Buat: Mahasiswa Baru
Di depan gerbang ia berdiri berjejal-jejal
Bercelana abu lusuh sepatu buta warna
Tiga tahun tak pernah ganti-ganti
Ah.. mari mengaso sejenak
Perjalanan dari pelosok-pelosok berdatangan
Bergerak menuju gedung-gedung pengharapan
Sabda para ‘Nabi’; diharamkan cita-cita dibuang kepemakaman
Dalam tas lusuh segepok duit lusuh
Tabungan emak selama tiga setengah tahun
Recehan yang kini menangis
Ditertawakan daftar biaya registrasi
Dalam ruangan berderet meja seperti singgasana para hakim
Ada bisik-bisik tangan dibawah SK Rektor
Dengan bahasa ‘asing’ yang kadang susah dimengerti
Ia lalu mengangguk-angguk sambil mengingat emak
Senja pun turun perlahan
Besok batas akhir daftar ulang
Dan malam ini
Orang miskin dilarang bermimpi,
Universitas Padjadjaran, Agustus 2004
MULUT
Di mulut kanak-kanak
Kata-kata seperti tanpa makn
Di mulut para remaja
Kata-kata hanyalah rayuan saja
Di mulut orang tua
Kata-kata adalah petuah
Di mulut guru
Kata-kata adalah pelajaran
Di mulut para raja
Kata-kata adalah sabda
yang terdengar seperti firman tuhan
(dengan huruf t kecil saja)
Dan di mulut ‘kita’
Kata-kata adalah ‘kitab suci’
Sebatang pena yang menjelma sebilah pedang,
Jatinangor, Juli 2004
EKSEKUSI (Aku dan Kau)
Sekarang ayo kita dengarkan
Mana yang lebih gelisah
Degup-degup jantung dan detak jam
Adakah arti yang sama?
Berbaris menunggu instruksi
Sebuah drama tentang keberhasilan
Tentang mimpi-mimpi masa depan
Sekaligus menghibur ibu dirumah
Tanpa beliau pernah tahu jika anaknya
Semalam masih repot mencari pinjaman
sepatu, dasi, dan jas
Dan pagi-pagi terlihat klimis dan wangi
dengan parfum tebengan
Aduhai… IPK kita berapa?
Berapa jumlah sarjana Indonesia tahun ini?
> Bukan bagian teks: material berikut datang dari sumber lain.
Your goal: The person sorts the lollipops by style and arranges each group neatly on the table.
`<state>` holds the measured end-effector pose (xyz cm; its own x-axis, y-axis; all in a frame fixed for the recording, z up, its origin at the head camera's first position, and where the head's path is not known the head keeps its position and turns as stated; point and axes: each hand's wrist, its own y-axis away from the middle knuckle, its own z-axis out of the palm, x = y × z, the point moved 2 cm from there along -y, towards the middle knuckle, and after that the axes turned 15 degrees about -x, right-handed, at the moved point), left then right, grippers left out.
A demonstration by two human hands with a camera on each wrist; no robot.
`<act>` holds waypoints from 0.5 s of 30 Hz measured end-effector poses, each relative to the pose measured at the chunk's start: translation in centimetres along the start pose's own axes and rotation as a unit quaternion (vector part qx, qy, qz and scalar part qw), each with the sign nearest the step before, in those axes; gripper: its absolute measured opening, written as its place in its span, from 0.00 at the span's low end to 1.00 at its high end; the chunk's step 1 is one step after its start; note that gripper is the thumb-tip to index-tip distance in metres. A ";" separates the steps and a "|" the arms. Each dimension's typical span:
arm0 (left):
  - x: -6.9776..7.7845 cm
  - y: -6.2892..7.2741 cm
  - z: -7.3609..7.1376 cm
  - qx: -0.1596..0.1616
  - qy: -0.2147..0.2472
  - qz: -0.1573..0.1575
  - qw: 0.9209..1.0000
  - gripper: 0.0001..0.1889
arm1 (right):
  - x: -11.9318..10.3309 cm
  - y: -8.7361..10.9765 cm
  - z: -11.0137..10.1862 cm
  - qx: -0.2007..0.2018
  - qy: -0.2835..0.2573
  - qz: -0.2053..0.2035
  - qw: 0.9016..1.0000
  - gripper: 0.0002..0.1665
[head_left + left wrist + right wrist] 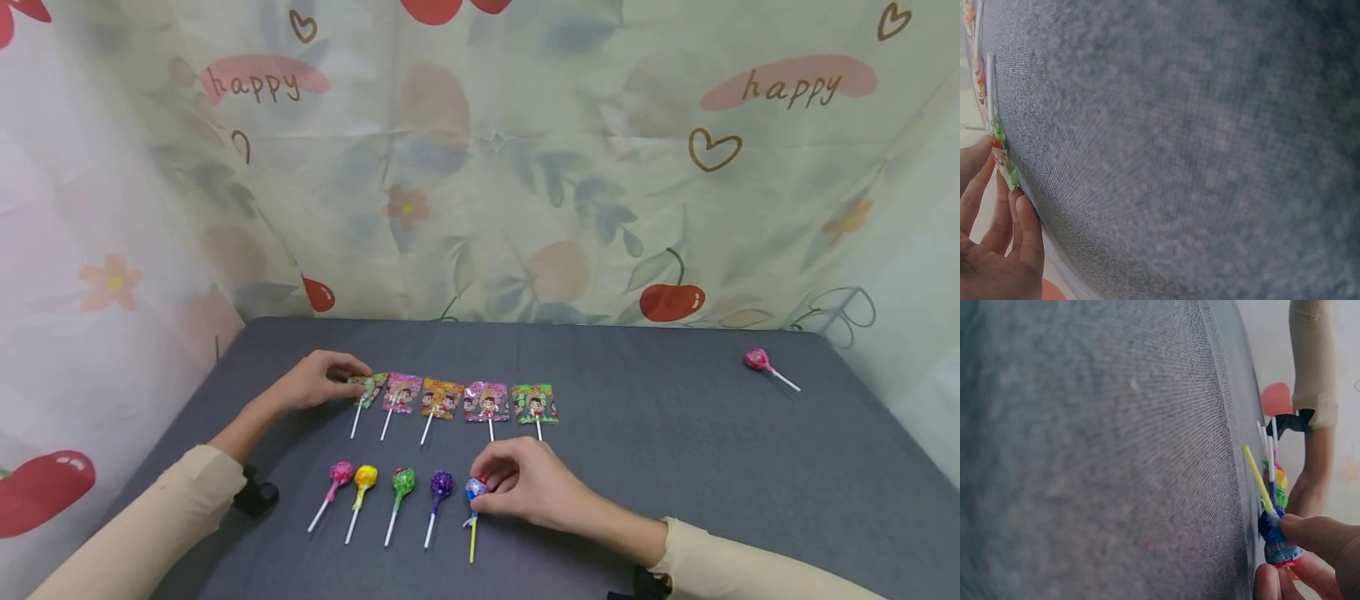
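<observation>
My left hand [321, 380] is at the left end of the back row, its thumb and fingertips pinching the edges of a green flat-packet lollipop [367, 388]. The packet [1002, 150] lies between thumb and fingers in the left wrist view, white stick pointing away. At the right end of the front row, my right hand [532, 483] grips the head of a blue-wrapped lollipop [475, 490] with a yellow stick. In the right wrist view, thumb and fingers hold that blue wrapper [1280, 547]. Just left of it lies a purple round lollipop [442, 485].
The front row also has green [403, 481], yellow [366, 477] and pink [341, 473] round lollipops. Pink [402, 392], orange [441, 397], pink-purple [486, 402] and green [535, 402] flat packets continue the back row. A pink lollipop [757, 359] lies apart at far right on the grey tablecloth [675, 433].
</observation>
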<state>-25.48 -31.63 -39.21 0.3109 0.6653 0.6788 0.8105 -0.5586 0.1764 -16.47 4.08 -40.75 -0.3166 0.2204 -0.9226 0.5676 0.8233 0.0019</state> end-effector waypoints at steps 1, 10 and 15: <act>0.0 0.0 0.0 0.000 0.001 0.000 1.000 0.15 | 0.0 0.0 0.0 0.000 0.004 0.004 1.000 0.12; 0.0 0.0 0.0 0.001 0.004 -0.002 1.000 0.15 | 0.2 0.0 -0.3 -0.002 0.034 0.032 0.999 0.11; 0.0 0.0 0.0 0.001 0.004 0.001 1.000 0.15 | 0.2 0.0 -0.3 -0.006 0.030 0.032 0.999 0.12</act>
<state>-25.51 -31.61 -39.19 0.3080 0.6601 0.6851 0.8108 -0.5588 0.1739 -16.78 4.27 -40.77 -0.3247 0.3042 -0.8956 0.5794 0.8124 0.0659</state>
Sekarang ayo kita dengarkan
Mana yang lebih bergairah
Ketukan palu atau suara mesiu
Adakah arti yang sama?
Diseluruh dunia
Picu-picu diciptakan untuk ditarik
Seperti itulah potret kita (aku dan kau)
Berlomba menuju pelatuk,
Jatinangor, Mei 2007
PELUKIS ASA (1)
Buat: neng Ayu..
Aku tengah melukismu lewat jemari angin
Yang mencoreti langit dengan kuasnya yang basah
Kebahagiaan ini kemudian menancap bagai akar-akar aur
Tapi, kalimatmu telah menghancurkan nuansa
Menyusup lebur dalam pengakuan
Malam akhir bulan yang fana,
Bandung, Oktober 2004
PELUKIS ASA (2)
(Tetap) buat: neng Ayu..
Ada yang ingin diucapkan angin pada kegelapan
Malam yang mengalirkan badai bunga
Ada yang ingin diucapkan angin pada dingin
Mungkin kegelisahan kuas yang gemetar
Pada bulan dan sepotong langit
Sebuah lukisan tak kunjung selesai
Kini sajak-sajakku mungkin tinggal jejak-jejak
Sejumlah episode dan sekian kalimat yang hancur
Dalam cerita tentang pusaran mimpi bertuba
Kemanakah kita?
Kemanakah pergi?
Berdentang cuaca di koridor di gerai rambut
Berguguran dari tiang ke tiang
Seperti ingin memberhentikan waktu,
Jatinangor, Oktober 2004
MERANTAU
Selepas magrib
Lepaslah sauh saat peluit ditiup
Lalu papan-papan tua berderak menantang gelombang
Riak-riak cahaya bulan dan angin laut yang menari
Ada rindu di geladak
Pada lampu-lampu dermaga
Yang kian mengecil,
Lembar – Padang Bai, September 1999
RESAH
Pada senja ada bias-bias pecah mengubur desah
Pada subuh ada gairah-gairah mengikat patah
Lalu, rindu pun meleleh seperti geliat ASI yang basi
Tumpah di bilik-bilik,
Saritem, Desember 2003
SERENADE FAJAR
Pada negeri-Mu di pesona bunga
Di penghujung musim ku ketuk kabut
Saat Jatinangor masih bercadar kelam
Embun sedingin subuh
Tuhan..
Bolehkan aku berdzikir tanpa tasbih?
Dan ku hitung asma-Mu dengan kalkulator?